Further on the trail was harder to find and the little diminution in the density ceased. The little gods of storms were doing well at their practice. No drop of rain fell, but where the north wind blew this white mass of mist against me it condensed within the pores of all garments and filled them with moisture. The last landmarks of the trail vanished and the white clouds blew in and tangled my feet like a flapping garment as I stepped upon the carriage road and turned mechanically to the right, hardly able to distinguish by sight the roadside from the rocks that wall it in. Even the great barns where they stable the stage horses were invisible as I walked between them, but I found the plank staircase which leads up to the stage office and found that and a good fire and a jolly crowd inside.
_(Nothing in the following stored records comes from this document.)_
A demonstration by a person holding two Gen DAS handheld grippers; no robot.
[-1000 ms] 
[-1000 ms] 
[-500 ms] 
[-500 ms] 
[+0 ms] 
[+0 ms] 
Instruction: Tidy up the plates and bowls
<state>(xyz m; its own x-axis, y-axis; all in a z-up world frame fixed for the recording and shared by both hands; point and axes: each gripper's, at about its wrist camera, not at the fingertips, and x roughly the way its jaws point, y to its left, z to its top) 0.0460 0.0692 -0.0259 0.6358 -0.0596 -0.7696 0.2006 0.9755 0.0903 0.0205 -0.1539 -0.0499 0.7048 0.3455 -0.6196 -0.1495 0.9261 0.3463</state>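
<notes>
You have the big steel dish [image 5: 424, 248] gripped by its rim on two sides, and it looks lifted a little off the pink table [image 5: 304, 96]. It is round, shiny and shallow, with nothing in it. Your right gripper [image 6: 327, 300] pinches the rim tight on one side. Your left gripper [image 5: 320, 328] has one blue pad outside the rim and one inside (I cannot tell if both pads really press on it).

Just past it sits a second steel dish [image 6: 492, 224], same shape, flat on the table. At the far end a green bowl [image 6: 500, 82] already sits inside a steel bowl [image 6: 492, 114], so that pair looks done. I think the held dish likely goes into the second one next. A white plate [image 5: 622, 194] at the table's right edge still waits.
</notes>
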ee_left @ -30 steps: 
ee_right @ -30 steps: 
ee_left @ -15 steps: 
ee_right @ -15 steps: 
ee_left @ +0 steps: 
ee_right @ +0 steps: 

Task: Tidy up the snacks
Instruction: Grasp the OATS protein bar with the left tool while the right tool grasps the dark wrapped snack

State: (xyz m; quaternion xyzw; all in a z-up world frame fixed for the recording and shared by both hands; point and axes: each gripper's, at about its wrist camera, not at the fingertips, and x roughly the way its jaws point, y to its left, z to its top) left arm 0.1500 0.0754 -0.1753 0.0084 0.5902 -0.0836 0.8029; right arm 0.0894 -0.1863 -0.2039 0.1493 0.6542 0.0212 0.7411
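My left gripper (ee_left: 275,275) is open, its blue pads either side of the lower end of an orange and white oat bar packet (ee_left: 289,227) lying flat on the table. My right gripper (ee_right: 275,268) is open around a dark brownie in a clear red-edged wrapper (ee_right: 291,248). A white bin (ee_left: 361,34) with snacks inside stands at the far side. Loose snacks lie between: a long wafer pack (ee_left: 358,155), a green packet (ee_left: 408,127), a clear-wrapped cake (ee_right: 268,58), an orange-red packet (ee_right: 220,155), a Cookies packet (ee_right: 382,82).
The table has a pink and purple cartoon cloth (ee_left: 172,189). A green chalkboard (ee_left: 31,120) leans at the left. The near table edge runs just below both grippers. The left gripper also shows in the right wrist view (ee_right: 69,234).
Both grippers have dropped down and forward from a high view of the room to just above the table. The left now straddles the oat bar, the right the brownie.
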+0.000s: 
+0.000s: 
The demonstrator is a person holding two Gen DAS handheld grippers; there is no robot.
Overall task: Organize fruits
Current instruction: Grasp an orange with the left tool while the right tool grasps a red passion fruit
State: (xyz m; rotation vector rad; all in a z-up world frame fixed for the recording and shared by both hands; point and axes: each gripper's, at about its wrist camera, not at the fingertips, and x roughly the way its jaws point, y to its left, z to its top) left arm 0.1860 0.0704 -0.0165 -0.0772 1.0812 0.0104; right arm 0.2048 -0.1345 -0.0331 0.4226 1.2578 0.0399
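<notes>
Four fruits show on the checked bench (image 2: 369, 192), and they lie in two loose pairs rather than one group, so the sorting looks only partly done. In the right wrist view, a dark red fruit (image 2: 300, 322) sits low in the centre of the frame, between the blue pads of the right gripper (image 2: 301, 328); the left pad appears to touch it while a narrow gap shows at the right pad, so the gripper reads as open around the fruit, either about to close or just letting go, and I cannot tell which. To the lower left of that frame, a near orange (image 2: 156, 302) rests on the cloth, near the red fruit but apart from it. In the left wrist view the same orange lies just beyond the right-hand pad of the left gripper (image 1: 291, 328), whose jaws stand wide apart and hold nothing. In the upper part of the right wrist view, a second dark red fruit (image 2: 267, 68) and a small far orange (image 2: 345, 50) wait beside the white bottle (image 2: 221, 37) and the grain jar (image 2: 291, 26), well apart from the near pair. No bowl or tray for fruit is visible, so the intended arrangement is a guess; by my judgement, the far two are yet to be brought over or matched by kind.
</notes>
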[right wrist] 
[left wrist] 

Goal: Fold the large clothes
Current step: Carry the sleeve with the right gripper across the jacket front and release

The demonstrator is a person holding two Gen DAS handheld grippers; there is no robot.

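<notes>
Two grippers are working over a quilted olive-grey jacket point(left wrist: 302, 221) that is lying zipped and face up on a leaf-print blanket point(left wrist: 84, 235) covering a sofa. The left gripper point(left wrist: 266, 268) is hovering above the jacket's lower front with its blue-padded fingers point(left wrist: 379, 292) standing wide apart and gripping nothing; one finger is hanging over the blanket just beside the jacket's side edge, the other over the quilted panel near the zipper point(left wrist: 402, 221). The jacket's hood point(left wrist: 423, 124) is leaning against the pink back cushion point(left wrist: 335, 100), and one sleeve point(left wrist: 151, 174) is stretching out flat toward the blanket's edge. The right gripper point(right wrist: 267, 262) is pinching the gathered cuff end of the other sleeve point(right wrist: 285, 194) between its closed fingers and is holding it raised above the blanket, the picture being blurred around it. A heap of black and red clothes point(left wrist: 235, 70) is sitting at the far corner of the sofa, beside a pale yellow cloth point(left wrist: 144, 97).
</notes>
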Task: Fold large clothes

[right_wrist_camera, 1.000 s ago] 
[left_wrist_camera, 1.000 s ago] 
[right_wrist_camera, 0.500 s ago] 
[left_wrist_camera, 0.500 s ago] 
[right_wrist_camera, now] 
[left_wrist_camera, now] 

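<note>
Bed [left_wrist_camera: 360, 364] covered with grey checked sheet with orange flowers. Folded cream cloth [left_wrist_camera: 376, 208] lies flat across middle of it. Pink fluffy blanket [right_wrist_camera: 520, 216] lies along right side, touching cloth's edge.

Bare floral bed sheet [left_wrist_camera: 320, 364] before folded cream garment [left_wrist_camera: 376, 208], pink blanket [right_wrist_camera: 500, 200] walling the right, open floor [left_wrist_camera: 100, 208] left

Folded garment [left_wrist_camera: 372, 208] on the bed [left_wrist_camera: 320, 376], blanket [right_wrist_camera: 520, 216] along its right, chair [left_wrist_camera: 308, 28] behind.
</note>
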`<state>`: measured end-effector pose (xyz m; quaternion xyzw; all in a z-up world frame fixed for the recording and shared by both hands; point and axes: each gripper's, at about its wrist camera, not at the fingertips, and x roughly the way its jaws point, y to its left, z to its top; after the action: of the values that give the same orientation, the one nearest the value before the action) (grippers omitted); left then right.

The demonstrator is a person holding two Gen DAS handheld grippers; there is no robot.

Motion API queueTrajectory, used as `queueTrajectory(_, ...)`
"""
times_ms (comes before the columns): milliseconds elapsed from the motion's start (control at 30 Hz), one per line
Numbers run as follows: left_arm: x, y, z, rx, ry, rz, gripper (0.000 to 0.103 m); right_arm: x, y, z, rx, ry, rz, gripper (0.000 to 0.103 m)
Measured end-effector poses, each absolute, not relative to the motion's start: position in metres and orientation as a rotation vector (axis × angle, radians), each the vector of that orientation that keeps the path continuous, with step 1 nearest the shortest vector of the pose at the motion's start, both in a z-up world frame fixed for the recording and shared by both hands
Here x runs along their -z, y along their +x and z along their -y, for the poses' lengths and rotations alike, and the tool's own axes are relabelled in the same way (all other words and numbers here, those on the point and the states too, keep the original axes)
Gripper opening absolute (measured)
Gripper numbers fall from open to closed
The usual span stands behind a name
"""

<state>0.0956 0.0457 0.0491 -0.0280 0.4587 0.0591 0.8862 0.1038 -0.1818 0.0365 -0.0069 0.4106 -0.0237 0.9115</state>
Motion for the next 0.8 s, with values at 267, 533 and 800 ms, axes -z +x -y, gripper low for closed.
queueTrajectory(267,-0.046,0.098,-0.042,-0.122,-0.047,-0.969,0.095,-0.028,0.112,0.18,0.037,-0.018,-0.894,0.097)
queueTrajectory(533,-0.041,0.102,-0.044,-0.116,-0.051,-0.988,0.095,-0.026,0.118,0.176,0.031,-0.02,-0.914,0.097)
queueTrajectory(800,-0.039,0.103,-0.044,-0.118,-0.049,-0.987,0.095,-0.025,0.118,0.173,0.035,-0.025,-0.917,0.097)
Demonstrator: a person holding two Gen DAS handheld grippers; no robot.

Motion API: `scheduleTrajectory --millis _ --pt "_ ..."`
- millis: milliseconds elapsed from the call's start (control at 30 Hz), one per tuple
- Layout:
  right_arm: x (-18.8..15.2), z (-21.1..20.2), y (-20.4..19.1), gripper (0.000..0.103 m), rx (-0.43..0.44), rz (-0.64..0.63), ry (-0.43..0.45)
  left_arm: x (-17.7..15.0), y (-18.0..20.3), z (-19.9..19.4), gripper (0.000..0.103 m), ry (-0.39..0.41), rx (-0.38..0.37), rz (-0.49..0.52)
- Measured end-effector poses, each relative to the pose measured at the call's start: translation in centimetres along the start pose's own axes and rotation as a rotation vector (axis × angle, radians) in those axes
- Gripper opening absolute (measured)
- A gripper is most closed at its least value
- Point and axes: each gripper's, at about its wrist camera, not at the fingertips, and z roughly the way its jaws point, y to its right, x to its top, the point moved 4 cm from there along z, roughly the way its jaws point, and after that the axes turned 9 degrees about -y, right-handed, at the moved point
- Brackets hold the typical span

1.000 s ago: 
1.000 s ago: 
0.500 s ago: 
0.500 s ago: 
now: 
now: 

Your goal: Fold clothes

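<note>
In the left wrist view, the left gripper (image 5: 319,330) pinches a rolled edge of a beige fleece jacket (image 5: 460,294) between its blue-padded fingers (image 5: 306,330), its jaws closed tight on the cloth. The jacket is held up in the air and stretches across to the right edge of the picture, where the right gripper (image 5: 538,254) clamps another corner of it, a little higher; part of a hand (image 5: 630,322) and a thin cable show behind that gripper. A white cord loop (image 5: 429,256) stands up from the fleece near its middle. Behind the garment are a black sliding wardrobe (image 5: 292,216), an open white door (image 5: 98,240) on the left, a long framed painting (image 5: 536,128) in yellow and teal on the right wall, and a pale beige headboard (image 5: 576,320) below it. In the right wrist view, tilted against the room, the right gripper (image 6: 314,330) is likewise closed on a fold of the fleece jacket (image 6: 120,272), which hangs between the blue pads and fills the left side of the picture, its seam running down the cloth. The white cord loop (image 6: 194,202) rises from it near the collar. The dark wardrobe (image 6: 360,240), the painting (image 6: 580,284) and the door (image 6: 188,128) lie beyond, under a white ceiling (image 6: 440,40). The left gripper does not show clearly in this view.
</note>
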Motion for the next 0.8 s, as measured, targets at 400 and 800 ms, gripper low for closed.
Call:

My trip over the northern peaks had been one of such varied adventure that it was to be preferred to one made under fair skies and on a windless day. Yet this tramp in the clouds was to be had that day on the high summits alone. At the base of these and even up to the head walls of the ravines during a good part of the time the air had been clear. It was just the little weather gods making medicine with the saturated air from the ravines and the cold steel hammer of the north wind.
XII
THE LAKES OF THE CLOUDS
The Alpine Beauty of These Highest New England Lakes
At nightfall from the summit of Mount Washington the Lakes of the Clouds look like two close-set, glassy eyes in the face of a giant, a face that stares up at the sky far below and whose hooked nose is the summit of Mount Monroe. As the light passes, the glassy stare fades from these and they lie fathomless black orbs that gaze skyward a little while, then close, and the giant, whose outstretched body is the southern half of the Presidential Range, sleeps. In the full sunshine of a pleasant forenoon one knows them for tiny, shallow lakes, and so near do they look that it seems almost as if a good ball player might cast a stone into them from the rim of the summit just behind the Tip Top House. As a matter of fact, they are a little over two miles away over declivities and ridges that lie above the tree line. For the most part the trail to these lakes, whether one comes from Mount Washington or along the Crawford bridle path, seems bare and desolate to the overlooking glance. But when one gets down to it he finds it full of beauty and interest. The southern part of the Presidential Range, between Mount Washington and Mount Clinton, is a mighty ridge, out of which topple the crests of Monroe, Franklin and Pleasant, a giant still by day, but now a giant wave petrified.